Artigos da revista › 01/10/2019

Pensamento Harmonioso

A vida humana passou por consideráveis transformações. Museus, obras de arte, descobertas arqueológicas, arquitetura, folclore, idiomas e dialetos, tradições e tudo o mais recontam histórias, mantêm viva a memória e impulsionam a humanidade a buscar sempre um pensamento transformador, ou seja, a sublimação do tempo e do espaço.

Da mesma forma, a música exerce um enorme papel sobre a memória, seja individual ou coletiva, afetiva ou neurológica. Ela mantém os pensamentos vivos! Sempre me emociono muito quando meus pacientes idosos com a presença de alguns estados mentais alterados por doenças neurodegenerativas, como Alzheimer, retomam bons pensamentos após uma exposição musical afetiva que reconta sua história. Do mesmo modo, a música sacra e litúrgica mantém a memória do Cristo viva em cada um. Uma questão muito importante é compreender que a música sacra desperta e desenvolve bons pensamentos.

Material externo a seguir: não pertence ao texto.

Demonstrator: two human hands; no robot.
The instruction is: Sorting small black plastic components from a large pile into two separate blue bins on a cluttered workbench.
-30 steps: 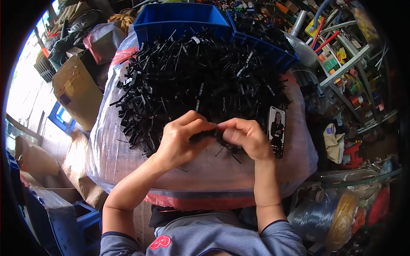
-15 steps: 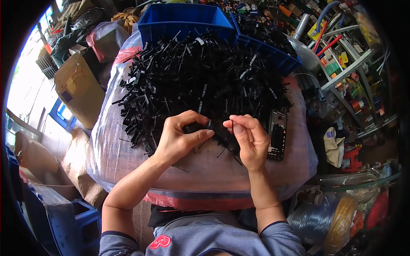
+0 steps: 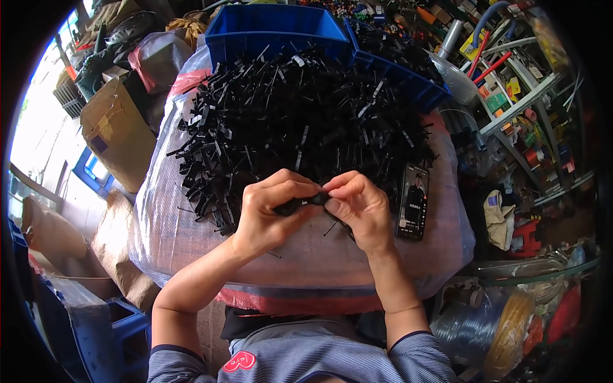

O pensamento sem direção é como um avião sem piloto.

Afinar os pensamentos aos acordes do cristianismo não é tarefa fácil. É preciso mergulhar fundo! Vive-se num mundo onde os pensamentos têm sido turbulentos, ansiosos e preguiçosos. Ultimamente, fala-se demasiadamente em ansiedade. Qual a gênese de tanta agitação? Talvez seja a falta de educar os pensamentos, a falta de memória histórica ou a falta de esperança. O cristianismo converte os pensamentos em esperança.

A música sacra pode muito transformar a mente e organizá-la para uma vida melhor. Há tecnologia suficiente para fazer o repertório de boa qualidade chegar aos ouvidos e direcionar os pensamentos à iluminação interior. Se a mente encontra oportunidade de se nutrir de bons elementos ficará fortalecida o suficiente para transformar a vida interior e exterior em bons pensamentos.

O louvor constante é exercício e, ao mesmo tempo, fruto dos bons pensamentos. O louvor passa pela boca da criatura que pensa em Deus. O louvor necessita de afinação entre o Criador e a criatura. Santo Agostinho expressa um maravilhoso pensamento: “Nem os seres do céu cessaram jamais de louvar a Deus, nem os seres da terra calaram seu louvor a Deus… Eles, certamente, não louvam a Deus por sua própria voz e por seu próprio coração, mas, ao serem contemplados por seres dotados de inteligência, por meio destes Deus é louvado; e, ao ser louvado por estes, também aqueles louvam de alguma forma a Deus… Porque, quando vemos essas criaturas e pensamos no Criador que as fez, delas brota em nós o louvor de Deus; e, como Deus é louvado pela contemplação delas, todas as coisas louvam a Deus”.

A música sacra deve ser buscada, estudada, compreendida e muito exercitada. É uma forma segura de manter os bons pensamentos vivos e de oferecer à alma oportunidade de contemplação, sublimando o pensamento humano no pensamento de Cristo, que liberta a alma da angústia e do engano, conduzindo-a às harmonias do Criador. A melodia de Cristo é a do pastor que conduz a ovelha e descansa a alma em abundância.